Au Petit Lux, les boîtes consignées ont ainsi fait leur retour en vitrine mi-septembre. Corinne Carnet garde tout de même, en réserve, un lot de barquettes jetables pour les gens de passage. « Ou, plus rare, des clients réfractaires, souvent d’ailleurs parce qu’ils ne pensent pas être suffisamment disciplinés pour penser à ramener la boîte, confie la commerçante. Nous avions sondé nos clients en janvier dernier, avant de faire appel à Reconcil, pour avoir leurs avis sur les boîtes consignées. Nous avions récolté 90 % de oui. Cela nous a même ramené de nouveaux clients, sensibles à la démarche zéro déchet. » Un constat que dresse aussi Gloria Avila, dont « La Cantina de Gloria », petit traiteur récemment ouvert dans le 11e et qui a très vite adopté les boîtes consignées de Reconcil.
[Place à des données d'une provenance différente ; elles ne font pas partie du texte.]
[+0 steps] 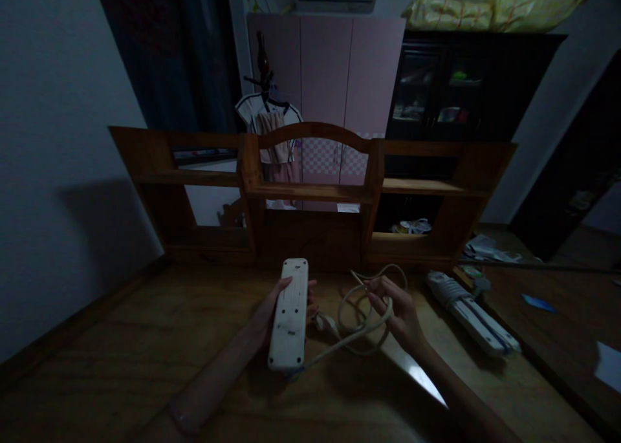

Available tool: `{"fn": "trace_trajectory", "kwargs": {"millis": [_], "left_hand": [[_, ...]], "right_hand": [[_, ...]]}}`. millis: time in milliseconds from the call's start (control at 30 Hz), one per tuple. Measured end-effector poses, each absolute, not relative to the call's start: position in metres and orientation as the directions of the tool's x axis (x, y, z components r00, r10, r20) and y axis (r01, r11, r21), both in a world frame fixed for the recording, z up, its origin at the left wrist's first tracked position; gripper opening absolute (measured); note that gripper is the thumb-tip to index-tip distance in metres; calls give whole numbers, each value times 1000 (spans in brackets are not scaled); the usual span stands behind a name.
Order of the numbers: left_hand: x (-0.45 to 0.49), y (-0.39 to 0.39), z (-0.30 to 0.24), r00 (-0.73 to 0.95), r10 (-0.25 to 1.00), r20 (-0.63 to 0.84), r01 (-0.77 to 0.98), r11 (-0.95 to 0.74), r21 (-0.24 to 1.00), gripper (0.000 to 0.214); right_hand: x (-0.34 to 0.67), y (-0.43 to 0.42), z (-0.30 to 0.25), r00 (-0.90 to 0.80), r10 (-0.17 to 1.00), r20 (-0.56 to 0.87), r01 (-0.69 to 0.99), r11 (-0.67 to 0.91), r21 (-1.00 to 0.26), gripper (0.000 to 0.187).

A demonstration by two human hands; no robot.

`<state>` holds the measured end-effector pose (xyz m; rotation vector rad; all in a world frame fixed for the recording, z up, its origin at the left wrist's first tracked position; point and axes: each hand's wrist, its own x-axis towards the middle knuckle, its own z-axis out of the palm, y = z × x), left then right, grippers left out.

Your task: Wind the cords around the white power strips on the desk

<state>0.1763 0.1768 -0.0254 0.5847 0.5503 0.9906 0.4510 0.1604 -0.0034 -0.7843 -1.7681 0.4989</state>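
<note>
A: Where is the power strip (pixel 290 317), and how is it held?

B: Above the wooden surface (pixel 160 339), underside up, so that the corner screws and slots show. My left fingers (pixel 312 293) grip it from the far edge, with the thumb laid across its underside.

A: And on the right?

B: My right fingers (pixel 388 289) are closed on a bend of the cord (pixel 347 341), which leaves the strip's near end and crosses to them.

A: How far along does the work stand?

B: Early, I judge. Strip and cord are both in hand, but no turn of cord lies around the strip. Slack loops spread beside and beyond my right fingers; what looks like the plug (pixel 325 324) is among them, near the strip.

A: Does anything nearby show a tidier state?

B: To the right lies a second white strip (pixel 478 320), with its cord (pixel 449 288) wound about the far end. Set against that one, mine is what remains loose.
</note>
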Motion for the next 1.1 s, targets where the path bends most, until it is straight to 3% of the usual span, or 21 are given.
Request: {"fn": "trace_trajectory", "kwargs": {"millis": [233, 400, 533, 733, 867, 1000, 1100], "left_hand": [[193, 149, -24, 651, 706, -277, -311, 582, 752, 53], [213, 135, -23, 716, 666, -212, -199, 485, 852, 51], [218, 129, -23, 790, 569, -231, -130, 522, 843, 53], [213, 125, -24, 865, 456, -207, 4, 407, 913, 58], [214, 130, -27, 817, 552, -165, -73, 383, 921, 48], [214, 132, -21, 837, 526, -152, -173, 517, 838, 52], [213, 131, -15, 797, 593, -112, -254, 497, 830, 46]], "right_hand": [[439, 154, 4, -284, 716, 637, 219, 695, -685, 13], [433, 151, 1, -286, 727, 624, 226, 684, -693, 11], [430, 154, -4, -290, 743, 604, 240, 667, -705, 11], [427, 163, -11, -344, 723, 599, 190, 678, -710, 13], [432, 171, -15, -333, 741, 584, 197, 660, -725, 14], [436, 178, -18, -342, 763, 549, 175, 626, -760, 18], [436, 182, -19, -338, 773, 536, 136, 604, -785, 19]]}}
C’est très bien accepté dans le quartier, en particulier des jeunes, dont certains avaient déjà pris l'habitude de venir avec leurs propres contenants. Et puis, c’est une façon de se démarquer, d’engager la conversation avec les clients… »

Toucher aussi de plus gros acteurs

Il reste encore à Sofiane Hassaïne-Teston à étoffer son réseau de restaurateurs. « L’idée serait d’arriver à 100 d’ici à six mois, annonce-t-il. Pour se faire, l’entrepreneur n’entend pas seulement frapper à la porte des restaurants et petits commerces de bouche de la capitale. Il vise aussi plus gros avec les acteurs de la cuisine digitale, spécialisée dans la livraison des plats cuisinés à domicile ou au travail. Les Frichti, Foodcheri, Nestor…

Le contexte s’y prête en tout cas. Début juillet, Brune Poirson, à l’époque Secrétaire d’État à la transition écologique, avait réuni ces grandes plateformes de restauration à emporter pour leur demander comment ils comptent parvenir au zéro déchet. A Frichti, on assure s’être emparé du sujet bien avant la réunion, « notamment en instaurant une nouvelle gamme de packaging plus responsable il y a un an et demi, précise Julia Bijaoui, la cofondatrice. Les contenants recevant les repas sont désormais en kraft ou en bagasse [chute de canne à sucre], à chaque fois biodégradables. »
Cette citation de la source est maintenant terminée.